The CAs are paid by those who want to have their keys certified. The
/direct/ benefit for this service is to the reliers, who look at the
certificate and decide whether it's satisfactory evidence that the
public key it quotes really belongs to the entity claimed. The CA makes
money whether the certificate requests are honest or not.

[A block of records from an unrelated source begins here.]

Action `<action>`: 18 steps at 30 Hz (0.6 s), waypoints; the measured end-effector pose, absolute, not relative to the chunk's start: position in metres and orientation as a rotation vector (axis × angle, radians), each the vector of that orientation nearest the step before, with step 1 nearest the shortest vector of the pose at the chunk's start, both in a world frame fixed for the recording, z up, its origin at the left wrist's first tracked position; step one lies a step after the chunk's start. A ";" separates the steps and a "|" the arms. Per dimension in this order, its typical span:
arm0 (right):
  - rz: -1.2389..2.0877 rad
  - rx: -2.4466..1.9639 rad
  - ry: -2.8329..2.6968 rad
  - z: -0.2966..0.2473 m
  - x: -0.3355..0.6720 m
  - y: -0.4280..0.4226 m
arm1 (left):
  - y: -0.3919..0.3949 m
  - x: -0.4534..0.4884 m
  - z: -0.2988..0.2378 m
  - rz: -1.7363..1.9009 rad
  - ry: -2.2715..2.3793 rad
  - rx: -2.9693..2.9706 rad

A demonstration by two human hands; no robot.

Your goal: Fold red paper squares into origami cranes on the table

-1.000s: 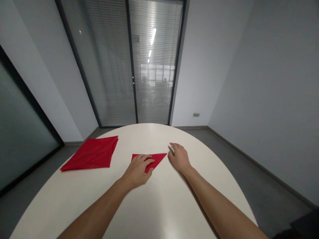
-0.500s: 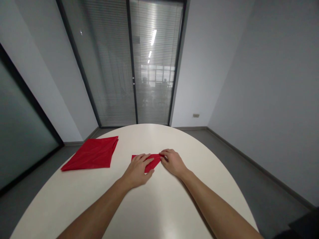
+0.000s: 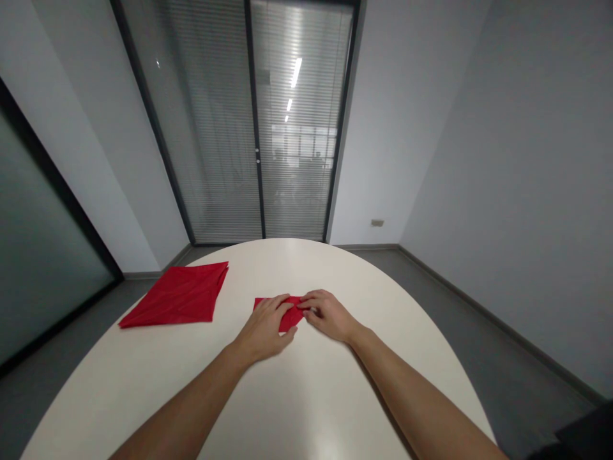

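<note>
A small folded red cloth (image 3: 288,315) lies on the white round table (image 3: 297,409), mostly covered by my hands. My left hand (image 3: 265,329) rests flat on its left part with fingers stretched out. My right hand (image 3: 328,315) is on the cloth's right tip, its fingers curled in and pinching the tip toward the left hand. The two hands nearly touch over the cloth.
A larger red cloth (image 3: 179,295), folded flat, lies at the table's far left. Glass doors with blinds (image 3: 253,128) stand behind the table. Grey floor surrounds the table's edge; a dark object shows at the bottom right corner.
My right hand has moved left from the bare table onto the cloth's right tip and folded that tip inward toward my left hand. The left hand has stayed put.
</note>
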State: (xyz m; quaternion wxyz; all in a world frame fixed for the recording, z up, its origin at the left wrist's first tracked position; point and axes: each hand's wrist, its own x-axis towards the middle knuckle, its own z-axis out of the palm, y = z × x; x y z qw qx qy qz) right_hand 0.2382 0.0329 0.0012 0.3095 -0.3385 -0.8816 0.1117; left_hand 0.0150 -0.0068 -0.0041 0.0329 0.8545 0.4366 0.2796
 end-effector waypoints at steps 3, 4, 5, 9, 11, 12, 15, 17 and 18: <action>0.310 -0.876 -2.319 0.000 0.237 0.034 | -0.008 0.017 -0.001 0.866 1.313 2.635; 0.311 -0.864 -2.321 0.000 0.237 0.033 | -0.008 0.017 0.000 0.866 1.298 2.635; 0.311 -0.850 -2.326 0.000 0.237 0.033 | -0.008 0.018 0.000 0.873 1.284 2.631; 0.311 -0.813 -2.352 0.002 0.238 0.030 | -0.008 0.019 0.001 0.919 1.253 2.582; 0.311 -0.807 -2.361 0.003 0.239 0.030 | -0.009 0.019 0.003 0.920 1.263 2.561; 0.307 -0.807 -2.363 0.004 0.239 0.030 | -0.009 0.019 0.004 0.917 1.271 2.554; 0.280 -0.816 -2.366 0.006 0.239 0.030 | -0.011 0.020 0.008 0.928 1.284 2.554; 0.260 -0.827 -2.366 0.008 0.238 0.029 | -0.011 0.020 0.010 0.936 1.296 2.577; 0.252 -0.832 -2.364 0.009 0.238 0.029 | -0.012 0.020 0.011 0.934 1.313 2.590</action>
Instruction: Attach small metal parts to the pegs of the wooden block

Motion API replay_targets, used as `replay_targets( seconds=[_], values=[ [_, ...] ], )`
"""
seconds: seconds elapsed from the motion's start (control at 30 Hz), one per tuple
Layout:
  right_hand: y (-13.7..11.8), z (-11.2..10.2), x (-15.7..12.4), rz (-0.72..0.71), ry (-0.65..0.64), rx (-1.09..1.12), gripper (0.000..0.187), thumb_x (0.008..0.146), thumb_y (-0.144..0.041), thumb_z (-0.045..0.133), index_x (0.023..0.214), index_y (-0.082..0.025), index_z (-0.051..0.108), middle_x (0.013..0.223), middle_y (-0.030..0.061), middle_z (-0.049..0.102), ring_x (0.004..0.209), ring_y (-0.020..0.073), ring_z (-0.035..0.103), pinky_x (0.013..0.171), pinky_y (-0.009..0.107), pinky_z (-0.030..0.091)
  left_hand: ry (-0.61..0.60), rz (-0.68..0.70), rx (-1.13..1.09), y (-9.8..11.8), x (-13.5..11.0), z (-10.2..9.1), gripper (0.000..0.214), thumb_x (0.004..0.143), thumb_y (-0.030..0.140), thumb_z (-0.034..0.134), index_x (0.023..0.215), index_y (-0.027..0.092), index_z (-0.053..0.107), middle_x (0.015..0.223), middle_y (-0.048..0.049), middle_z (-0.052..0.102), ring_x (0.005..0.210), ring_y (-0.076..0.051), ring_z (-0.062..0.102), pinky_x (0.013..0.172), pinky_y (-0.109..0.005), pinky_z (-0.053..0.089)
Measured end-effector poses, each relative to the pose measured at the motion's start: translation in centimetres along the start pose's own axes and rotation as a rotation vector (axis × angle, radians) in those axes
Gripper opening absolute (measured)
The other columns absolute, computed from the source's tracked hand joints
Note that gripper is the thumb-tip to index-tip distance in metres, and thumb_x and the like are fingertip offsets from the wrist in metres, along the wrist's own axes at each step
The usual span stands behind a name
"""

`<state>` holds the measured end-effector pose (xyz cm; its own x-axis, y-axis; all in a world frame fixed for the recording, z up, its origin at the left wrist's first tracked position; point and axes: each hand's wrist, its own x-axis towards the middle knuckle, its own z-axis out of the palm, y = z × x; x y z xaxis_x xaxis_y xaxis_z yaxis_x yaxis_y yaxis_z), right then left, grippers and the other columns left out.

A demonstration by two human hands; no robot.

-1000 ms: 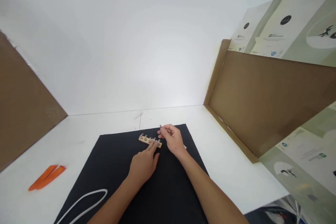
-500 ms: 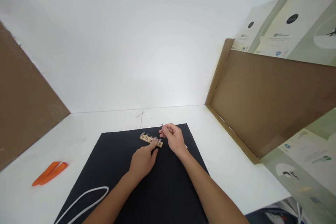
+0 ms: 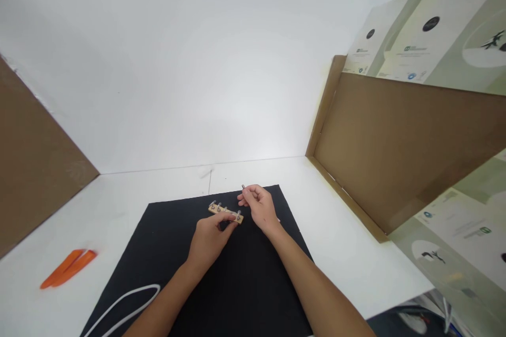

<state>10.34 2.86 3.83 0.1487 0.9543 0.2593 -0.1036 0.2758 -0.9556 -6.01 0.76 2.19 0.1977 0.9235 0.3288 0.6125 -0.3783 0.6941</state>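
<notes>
- The wooden strip [image 3: 222, 210] lay at the left hand's [image 3: 209, 238] fingertips, its long axis slanting from beyond that hand nearer toward the person on the right.
- The left hand, nearer to it, pinched it close to its right end.
- The right hand [image 3: 260, 210], just beside that end, gripped a slim piece [image 3: 243, 187].
- Beneath both hands spread a black mat [image 3: 245, 284].
</notes>
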Motion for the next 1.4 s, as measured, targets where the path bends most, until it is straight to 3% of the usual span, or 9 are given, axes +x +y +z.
replay_targets(
  seconds=[0.1,0.27,0.47,0.73,0.9,1.03,1.4],
  values=[
    [0.0,0.0,0.0,0.002,0.005,0.000,0.029,0.082,-0.046,0.064,0.083,-0.017,0.063,0.075,0.0063,0.072,0.062,0.0153,0.066,0.063,0.028,0.051,0.017,-0.056,-0.160,0.0,0.1,0.1,0.020,0.078,0.040,0.067,0.082,0.022,0.072,0.055,0.0035,0.064,0.046,-0.012,0.054,0.048,-0.023,0.043],
    [0.0,0.1,0.0,0.004,-0.002,0.008,0.028,0.083,-0.044,0.064,0.084,-0.016,0.064,0.076,0.0066,0.072,0.062,0.0152,0.066,0.064,0.028,0.051,-0.026,-0.171,-0.593,0.9,0.3,-0.3,0.025,0.074,0.038,0.071,0.077,0.019,0.056,0.087,-0.0046,0.074,0.063,-0.014,0.064,0.055,-0.024,0.050],
    [0.1,0.1,-0.1,-0.005,-0.017,0.009,0.027,0.083,-0.044,0.063,0.084,-0.017,0.064,0.076,0.0058,0.072,0.062,0.0151,0.066,0.063,0.028,0.051,-0.006,-0.216,-0.775,1.1,0.8,-0.6,0.029,0.074,0.034,0.073,0.089,0.016,0.056,0.096,-0.0082,0.074,0.065,-0.011,0.063,0.063,-0.025,0.051],
    [-0.1,0.2,-0.3,0.001,-0.033,0.009,0.027,0.084,-0.044,0.063,0.084,-0.017,0.064,0.076,0.0061,0.072,0.063,0.0154,0.066,0.064,0.028,0.051,0.021,-0.169,-0.732,0.8,1.1,-0.9,0.023,0.083,0.037,0.062,0.090,0.016,0.059,0.099,-0.0081,0.072,0.069,-0.012,0.060,0.063,-0.025,0.048],
    [-0.1,0.3,-0.4,0.011,-0.044,0.015,0.027,0.083,-0.044,0.064,0.084,-0.017,0.064,0.076,0.0057,0.072,0.063,0.0150,0.066,0.064,0.028,0.051,0.046,-0.157,-0.714,0.9,1.1,-1.0,0.026,0.085,0.040,0.059,0.095,0.016,0.059,0.083,-0.0044,0.070,0.069,-0.014,0.058,0.065,-0.026,0.048],
    [-0.4,0.6,-0.6,0.008,-0.091,0.024,0.026,0.082,-0.044,0.065,0.082,-0.018,0.064,0.076,0.0053,0.073,0.065,0.0154,0.067,0.065,0.028,0.052,0.041,-0.164,-0.668,0.8,1.2,-1.0,0.031,0.088,0.042,0.055,0.102,0.015,0.059,0.087,-0.0058,0.070,0.072,-0.014,0.059,0.067,-0.026,0.048],
    [-0.9,0.3,-1.2,-0.029,-0.212,-0.039,0.024,0.078,-0.041,0.070,0.084,-0.018,0.072,0.082,0.0067,0.074,0.076,0.0207,0.069,0.072,0.033,0.056,0.023,-0.100,-0.627,0.9,1.1,-0.9,0.029,0.084,0.042,0.061,0.096,0.016,0.067,0.086,-0.0039,0.071,0.080,-0.017,0.066,0.073,-0.026,0.052]
  ],
)
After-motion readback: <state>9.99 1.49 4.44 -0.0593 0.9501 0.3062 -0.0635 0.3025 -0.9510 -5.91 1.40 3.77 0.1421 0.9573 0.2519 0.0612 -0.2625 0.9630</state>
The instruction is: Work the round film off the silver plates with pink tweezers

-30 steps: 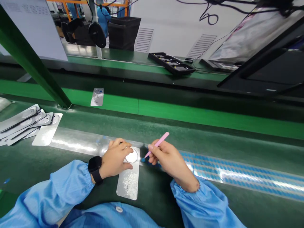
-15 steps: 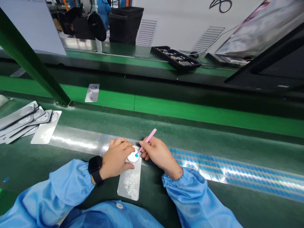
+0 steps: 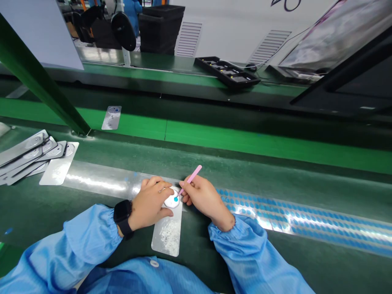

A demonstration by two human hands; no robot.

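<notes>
Between my hands on the green bench lies a silver metal plate (image 3: 166, 237) with a round white area at its top. A small blue dot (image 3: 175, 199) sits on that white round. My left hand (image 3: 150, 203), a black watch on its wrist, rests over the plate's upper left side, fingers stretched and thumb apart. In a pinch, my right hand (image 3: 202, 199) holds slim pink tweezers (image 3: 192, 176), tilted, with the tip down near the blue dot. Whether the tip touches the dot I cannot tell.
A clear strip with rows of blue dots (image 3: 294, 216) runs to the right. Several overlapping silver plates (image 3: 27, 157) lie at left, beside a slanted green post (image 3: 43, 77). Another plate (image 3: 111, 118) lies on the bright green belt (image 3: 196, 128). A black tray (image 3: 227, 72) stands further back.
The plate on the bright green belt has shifted slightly left, along with the belt's seam. My hands and the tweezers stay almost still.
</notes>
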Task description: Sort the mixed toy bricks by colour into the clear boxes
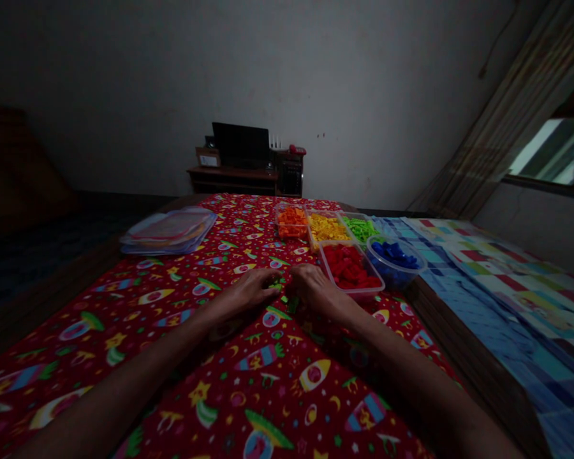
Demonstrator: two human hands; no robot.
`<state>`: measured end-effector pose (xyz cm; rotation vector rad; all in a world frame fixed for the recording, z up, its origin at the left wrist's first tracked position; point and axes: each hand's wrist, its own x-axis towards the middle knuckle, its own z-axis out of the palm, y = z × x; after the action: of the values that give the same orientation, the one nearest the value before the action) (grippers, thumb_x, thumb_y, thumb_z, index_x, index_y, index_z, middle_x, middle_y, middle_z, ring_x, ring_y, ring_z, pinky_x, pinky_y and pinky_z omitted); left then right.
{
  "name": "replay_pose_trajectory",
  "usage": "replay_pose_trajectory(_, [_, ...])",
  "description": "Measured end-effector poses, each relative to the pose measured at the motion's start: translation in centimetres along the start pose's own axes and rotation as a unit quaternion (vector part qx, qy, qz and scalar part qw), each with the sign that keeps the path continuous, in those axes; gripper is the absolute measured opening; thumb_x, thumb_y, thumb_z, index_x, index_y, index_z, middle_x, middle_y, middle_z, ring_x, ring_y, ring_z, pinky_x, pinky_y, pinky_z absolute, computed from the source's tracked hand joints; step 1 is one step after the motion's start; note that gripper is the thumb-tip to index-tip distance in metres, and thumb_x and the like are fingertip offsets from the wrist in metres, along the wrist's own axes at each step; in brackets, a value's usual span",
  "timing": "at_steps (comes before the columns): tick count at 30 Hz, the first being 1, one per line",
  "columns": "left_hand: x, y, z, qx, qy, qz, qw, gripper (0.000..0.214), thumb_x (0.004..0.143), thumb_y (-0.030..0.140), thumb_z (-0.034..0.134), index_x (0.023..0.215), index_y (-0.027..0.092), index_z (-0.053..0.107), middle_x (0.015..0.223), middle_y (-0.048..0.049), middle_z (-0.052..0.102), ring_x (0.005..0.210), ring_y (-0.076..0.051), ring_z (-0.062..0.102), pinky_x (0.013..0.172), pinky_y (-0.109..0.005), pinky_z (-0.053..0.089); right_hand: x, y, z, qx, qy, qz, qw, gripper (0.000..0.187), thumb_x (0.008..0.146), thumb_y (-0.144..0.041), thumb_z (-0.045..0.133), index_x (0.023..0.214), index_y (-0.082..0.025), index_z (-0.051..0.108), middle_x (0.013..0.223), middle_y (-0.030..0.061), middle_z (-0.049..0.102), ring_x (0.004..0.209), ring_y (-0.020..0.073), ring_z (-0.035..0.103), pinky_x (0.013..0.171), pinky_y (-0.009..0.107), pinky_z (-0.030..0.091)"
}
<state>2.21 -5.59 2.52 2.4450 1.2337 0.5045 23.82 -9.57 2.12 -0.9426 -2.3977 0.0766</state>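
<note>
Left hand and right hand lie on the red cloth, fingertips nearly meeting — whether either grip holds anything, I cannot tell. A tub of red bricks sits beside the right hand.

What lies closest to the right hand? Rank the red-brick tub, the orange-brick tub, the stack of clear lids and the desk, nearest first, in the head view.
From the right hand:
1. red-brick tub, just to its right.
2. orange-brick tub, farther back in the row.
3. stack of clear lids, far left on the cloth.
4. desk, against the back wall.
</note>
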Motion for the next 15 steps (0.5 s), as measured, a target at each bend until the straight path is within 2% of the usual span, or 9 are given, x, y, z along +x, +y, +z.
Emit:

There are second order effects which tend to keep the CAs in line, of
course. A bad CA (one that signs dishonest certificates) loses
reputation and may be withdrawn from the tables built into web browsers
and operating systems; and honest merchants would (presumably) rather be
certified by a good CA than a bad one, since it enhances their
credibility.
But there's still a basic conflict. I wish I knew how to repair this
system, but messing with micropayments to make the CAs more directly
answerable to the reliers doesn't seem sensible. Maybe informal systems
such as PGP's web-of-trust or SPKI/SDSI's everyone's-a-CA approach are
just more resilient.
But to me, the surprise is not that this has happened. It's that it
doesn't happen more often.
-- [mdw]
.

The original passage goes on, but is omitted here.